Théoriquement, les individus autoritaires ont été conceptualisés comme susceptibles de montrer une tendance semblable à celle du lemming «suivre le leader». Allport a affirmé qu’un type particulier de moralité sous-tend le fonctionnement affectif, comportemental, cognitif et interpersonnel des autoritariens. Allport a mené une brève étude dans laquelle il a constaté que la réponse à une question différenciait les prévenus des préjugés. Les questions suivent:

Si vous rencontriez un escroc ou un gangster, de qui auriez-vous plus peur?
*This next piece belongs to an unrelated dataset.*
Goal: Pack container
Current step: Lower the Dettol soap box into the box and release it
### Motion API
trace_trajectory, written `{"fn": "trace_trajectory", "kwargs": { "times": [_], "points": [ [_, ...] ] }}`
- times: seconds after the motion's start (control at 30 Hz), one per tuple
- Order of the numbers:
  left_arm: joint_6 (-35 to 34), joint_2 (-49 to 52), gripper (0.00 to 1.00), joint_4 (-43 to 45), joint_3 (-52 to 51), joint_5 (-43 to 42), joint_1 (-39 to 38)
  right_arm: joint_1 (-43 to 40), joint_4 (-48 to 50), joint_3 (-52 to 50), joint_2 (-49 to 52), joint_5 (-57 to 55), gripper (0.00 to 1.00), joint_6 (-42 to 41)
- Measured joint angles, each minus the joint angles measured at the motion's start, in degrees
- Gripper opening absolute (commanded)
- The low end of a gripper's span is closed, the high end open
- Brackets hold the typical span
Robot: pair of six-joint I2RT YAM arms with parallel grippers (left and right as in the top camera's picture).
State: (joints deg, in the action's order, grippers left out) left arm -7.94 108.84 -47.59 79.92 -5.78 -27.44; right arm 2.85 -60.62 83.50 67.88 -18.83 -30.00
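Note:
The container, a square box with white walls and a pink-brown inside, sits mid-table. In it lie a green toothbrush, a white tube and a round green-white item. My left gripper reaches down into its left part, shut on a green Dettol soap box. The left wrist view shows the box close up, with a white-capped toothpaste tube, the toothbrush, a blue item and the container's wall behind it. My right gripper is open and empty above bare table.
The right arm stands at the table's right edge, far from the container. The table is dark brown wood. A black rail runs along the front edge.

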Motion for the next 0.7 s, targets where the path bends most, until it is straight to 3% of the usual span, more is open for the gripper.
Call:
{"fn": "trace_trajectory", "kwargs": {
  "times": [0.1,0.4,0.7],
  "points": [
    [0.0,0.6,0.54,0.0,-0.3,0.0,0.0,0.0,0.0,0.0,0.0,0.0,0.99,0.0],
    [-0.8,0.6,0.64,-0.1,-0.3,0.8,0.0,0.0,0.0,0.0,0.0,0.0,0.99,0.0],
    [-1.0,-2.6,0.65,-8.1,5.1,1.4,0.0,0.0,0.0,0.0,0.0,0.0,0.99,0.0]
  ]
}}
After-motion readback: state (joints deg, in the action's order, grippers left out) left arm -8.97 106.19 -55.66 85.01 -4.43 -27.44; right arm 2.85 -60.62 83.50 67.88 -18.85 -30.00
Il a constaté que les individus autoritaires / préjugés déclaraient avoir répondu à «l’escroc» à un taux nettement plus élevé que les individus tolérants / tolérants ayant déclaré des «gangsters» à des taux nettement plus élevés. Ces résultats – malgré les questions de fiabilité – suggèrent que les personnes très autoritaristes valorisent l’apparence sociale, conservent la face, évitent les escroqueries ou se font piéger avec de l’argent pour leur propre sécurité physique. Bien sûr, les explications alternatives ne manquent pas, mais les valeurs morales de convenance et d’apparence sur les sentiments et le bien-être peuvent constituer une dimension distinctive des types de personnalité tolérants par rapport aux préjugés.

Références

O’Connor, P. (1952). Ethnocentrisme, «intolérance de l’ambiguïté» et capacité de raisonnement abstrait. J. Abn Clin Psych 47 (2).

Allport, Gordon. (1954) La nature des préjugés. Addison Wesley: Londres.

Medalia, NZ (1955). Autoritarisme, acceptation des leaders et cohésion du groupe. J. Abn Clin Psych 51 (2).